One of the most exciting elements of Lex Veldhuis’ reinvention for poker fans is the news that he’ll be entering the world of video blogging (vlogging).
And it’s happening very soon. Lex will be vlogging every single day of his trip to the Bahamas for the PokerStars Players Championship (PSPC) and PokerStars Caribbean Adventure (PCA), which kicks off on January 22, 2023.
“I’m bringing a videographer and I’m excited to see what that’s like,” he says. “Then there’s EPT Paris after that, so that will be great.”
Naturally, with more time spent at home or at live events creating content for YouTube, that means his on-stream playing hours will go down. But if you think that will result in lower stakes and a dip in his ability, think again.
“I’m going to add some tough high-stakes fields so that I really make it count when I’m on stream,” he says. “This will be harder as I won’t have the streams throughout the week to support it and build the bankroll with lower stakes, so it becomes more high variance.
“But at the same time, I’m adding lots of poker coaching content to YouTube as well. I get really structured coaching–two to three hours per week–and that will keep my game sharp. I think I have a more educational role on YouTube than I had on Twitch.”

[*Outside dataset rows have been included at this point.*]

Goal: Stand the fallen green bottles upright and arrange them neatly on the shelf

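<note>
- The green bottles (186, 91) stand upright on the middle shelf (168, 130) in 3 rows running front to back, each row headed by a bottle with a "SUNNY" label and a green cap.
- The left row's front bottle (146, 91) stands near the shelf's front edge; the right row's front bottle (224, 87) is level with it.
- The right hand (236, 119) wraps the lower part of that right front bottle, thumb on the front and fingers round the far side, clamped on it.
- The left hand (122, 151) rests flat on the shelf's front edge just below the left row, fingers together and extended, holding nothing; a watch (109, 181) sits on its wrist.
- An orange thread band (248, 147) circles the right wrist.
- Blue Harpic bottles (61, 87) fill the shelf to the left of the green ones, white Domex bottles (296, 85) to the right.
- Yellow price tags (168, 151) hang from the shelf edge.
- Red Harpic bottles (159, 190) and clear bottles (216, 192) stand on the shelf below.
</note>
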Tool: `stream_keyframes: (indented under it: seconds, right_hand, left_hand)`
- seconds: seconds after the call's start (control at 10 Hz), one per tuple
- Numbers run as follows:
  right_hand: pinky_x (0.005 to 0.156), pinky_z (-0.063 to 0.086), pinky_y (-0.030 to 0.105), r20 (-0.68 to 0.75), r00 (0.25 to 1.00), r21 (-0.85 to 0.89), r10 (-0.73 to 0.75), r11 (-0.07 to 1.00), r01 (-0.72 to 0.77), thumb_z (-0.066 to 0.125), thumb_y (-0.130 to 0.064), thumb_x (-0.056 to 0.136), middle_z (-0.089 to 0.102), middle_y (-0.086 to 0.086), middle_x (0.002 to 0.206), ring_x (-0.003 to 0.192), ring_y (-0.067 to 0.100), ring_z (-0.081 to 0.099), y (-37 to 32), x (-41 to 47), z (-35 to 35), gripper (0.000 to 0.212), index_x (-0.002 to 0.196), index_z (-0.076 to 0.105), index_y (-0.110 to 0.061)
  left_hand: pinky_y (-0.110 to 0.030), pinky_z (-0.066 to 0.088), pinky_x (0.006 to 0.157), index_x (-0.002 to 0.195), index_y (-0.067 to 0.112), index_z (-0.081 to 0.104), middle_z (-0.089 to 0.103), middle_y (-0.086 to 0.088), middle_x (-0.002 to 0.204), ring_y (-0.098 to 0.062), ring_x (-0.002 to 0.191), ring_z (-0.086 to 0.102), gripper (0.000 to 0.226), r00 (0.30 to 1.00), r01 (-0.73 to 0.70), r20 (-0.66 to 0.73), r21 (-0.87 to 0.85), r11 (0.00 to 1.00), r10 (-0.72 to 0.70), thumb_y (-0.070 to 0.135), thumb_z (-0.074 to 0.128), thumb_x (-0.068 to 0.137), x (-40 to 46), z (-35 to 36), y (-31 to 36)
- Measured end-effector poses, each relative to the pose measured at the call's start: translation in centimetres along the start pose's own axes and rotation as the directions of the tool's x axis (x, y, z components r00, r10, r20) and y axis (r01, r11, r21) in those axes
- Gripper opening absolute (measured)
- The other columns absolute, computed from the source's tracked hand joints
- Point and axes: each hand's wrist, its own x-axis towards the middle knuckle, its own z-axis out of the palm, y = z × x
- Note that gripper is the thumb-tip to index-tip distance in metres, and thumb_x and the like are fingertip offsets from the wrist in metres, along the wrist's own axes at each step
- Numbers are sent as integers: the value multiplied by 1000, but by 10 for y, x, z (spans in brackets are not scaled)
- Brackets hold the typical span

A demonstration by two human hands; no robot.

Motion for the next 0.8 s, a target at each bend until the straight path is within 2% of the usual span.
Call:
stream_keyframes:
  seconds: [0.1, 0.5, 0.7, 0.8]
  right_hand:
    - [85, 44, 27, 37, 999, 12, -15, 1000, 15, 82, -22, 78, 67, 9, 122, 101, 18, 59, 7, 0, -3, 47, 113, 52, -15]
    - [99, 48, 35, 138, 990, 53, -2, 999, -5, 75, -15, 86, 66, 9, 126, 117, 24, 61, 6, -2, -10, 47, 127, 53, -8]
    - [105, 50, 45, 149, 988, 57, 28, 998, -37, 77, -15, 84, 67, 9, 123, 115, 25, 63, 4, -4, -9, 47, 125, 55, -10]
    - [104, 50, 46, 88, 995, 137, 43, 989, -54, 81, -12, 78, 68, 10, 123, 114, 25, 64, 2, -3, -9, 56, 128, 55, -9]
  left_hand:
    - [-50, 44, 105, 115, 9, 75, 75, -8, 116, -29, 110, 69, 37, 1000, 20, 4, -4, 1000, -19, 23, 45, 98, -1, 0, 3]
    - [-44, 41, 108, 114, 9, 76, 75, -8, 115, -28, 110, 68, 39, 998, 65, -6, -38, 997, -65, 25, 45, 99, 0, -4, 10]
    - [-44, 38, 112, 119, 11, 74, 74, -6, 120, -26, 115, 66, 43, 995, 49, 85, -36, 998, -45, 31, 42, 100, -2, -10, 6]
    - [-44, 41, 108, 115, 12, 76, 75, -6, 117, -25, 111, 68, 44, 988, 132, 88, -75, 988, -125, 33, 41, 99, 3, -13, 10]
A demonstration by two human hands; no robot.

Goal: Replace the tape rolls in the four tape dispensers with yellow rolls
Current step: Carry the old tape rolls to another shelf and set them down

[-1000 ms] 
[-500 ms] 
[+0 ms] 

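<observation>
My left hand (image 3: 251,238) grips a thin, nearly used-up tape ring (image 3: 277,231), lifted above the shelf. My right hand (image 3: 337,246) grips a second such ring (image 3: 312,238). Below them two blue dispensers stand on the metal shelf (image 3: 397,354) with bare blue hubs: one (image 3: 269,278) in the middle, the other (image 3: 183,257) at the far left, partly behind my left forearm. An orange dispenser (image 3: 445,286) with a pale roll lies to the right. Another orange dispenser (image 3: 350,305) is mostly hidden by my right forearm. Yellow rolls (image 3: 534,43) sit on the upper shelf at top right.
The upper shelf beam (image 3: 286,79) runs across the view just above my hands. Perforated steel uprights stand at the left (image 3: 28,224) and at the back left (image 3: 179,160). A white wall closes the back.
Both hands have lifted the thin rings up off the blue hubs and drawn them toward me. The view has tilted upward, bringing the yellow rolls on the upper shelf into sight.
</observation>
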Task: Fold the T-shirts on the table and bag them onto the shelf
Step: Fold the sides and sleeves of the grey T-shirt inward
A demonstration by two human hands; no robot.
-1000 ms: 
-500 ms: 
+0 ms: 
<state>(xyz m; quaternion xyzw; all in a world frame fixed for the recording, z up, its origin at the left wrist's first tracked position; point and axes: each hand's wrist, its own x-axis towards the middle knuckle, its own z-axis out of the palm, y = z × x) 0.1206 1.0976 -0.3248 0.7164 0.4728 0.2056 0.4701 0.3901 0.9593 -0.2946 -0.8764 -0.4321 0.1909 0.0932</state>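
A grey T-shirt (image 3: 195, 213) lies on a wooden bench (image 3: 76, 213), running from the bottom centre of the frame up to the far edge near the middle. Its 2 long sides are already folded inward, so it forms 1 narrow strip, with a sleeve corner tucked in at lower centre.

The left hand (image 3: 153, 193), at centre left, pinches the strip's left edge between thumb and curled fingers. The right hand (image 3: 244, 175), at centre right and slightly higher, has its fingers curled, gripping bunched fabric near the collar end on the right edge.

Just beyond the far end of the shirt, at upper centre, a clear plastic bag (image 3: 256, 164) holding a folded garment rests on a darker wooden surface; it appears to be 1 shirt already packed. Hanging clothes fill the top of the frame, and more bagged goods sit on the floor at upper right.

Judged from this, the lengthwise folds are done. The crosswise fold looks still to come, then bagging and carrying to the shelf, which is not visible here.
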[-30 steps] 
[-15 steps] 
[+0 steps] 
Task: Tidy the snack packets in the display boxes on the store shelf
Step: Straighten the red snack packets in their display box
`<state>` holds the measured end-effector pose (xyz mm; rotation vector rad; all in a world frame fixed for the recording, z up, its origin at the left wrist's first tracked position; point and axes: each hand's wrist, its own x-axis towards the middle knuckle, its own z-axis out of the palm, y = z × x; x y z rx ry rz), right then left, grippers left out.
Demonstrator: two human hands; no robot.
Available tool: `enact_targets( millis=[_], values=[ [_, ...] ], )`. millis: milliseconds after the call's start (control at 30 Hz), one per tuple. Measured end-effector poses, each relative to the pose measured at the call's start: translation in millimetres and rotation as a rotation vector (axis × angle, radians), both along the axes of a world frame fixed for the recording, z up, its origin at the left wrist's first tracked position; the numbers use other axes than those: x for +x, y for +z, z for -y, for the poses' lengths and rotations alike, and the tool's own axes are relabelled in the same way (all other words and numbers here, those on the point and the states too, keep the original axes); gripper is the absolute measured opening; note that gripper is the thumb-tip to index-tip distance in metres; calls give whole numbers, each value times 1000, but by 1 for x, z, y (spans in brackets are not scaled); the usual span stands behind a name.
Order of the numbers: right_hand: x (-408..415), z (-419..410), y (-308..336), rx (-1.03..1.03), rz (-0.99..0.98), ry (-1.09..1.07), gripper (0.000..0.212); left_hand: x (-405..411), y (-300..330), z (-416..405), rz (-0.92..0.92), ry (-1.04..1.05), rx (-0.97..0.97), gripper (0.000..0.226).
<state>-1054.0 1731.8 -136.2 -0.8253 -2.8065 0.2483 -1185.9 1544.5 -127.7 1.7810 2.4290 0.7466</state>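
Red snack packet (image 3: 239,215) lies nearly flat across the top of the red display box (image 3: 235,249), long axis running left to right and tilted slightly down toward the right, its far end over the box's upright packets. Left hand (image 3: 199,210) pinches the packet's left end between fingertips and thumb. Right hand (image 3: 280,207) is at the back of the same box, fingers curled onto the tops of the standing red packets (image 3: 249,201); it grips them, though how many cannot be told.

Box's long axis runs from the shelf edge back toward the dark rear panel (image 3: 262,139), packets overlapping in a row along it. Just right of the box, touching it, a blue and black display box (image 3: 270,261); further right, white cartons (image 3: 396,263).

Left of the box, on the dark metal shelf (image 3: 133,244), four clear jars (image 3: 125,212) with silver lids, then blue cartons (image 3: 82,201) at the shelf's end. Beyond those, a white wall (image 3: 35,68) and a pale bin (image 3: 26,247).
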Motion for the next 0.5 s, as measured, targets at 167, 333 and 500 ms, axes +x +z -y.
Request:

Lex will cover a range of poker concepts in his YouTube videos, so everyone from beginners to more experienced players can benefit. Plus, the more well-oiled his YouTube channel becomes, the more hours he gains throughout the day that he can spend studying.
“I think YouTube is more time efficient than streaming on Twitch, so it’s up to me how I spend those extra hours,” he says.
But the biggest goal Lex Veldhuis has set for himself in 2023 is to make greater use of his custom-built studio. “I have an insane green screen set up, and different camera angles, so I need to take it to the next level in terms of production in poker,” he says.
“Having felt like I was wandering without direction last year, I can really channel that. I don’t think there’s a limit to the content I can make.”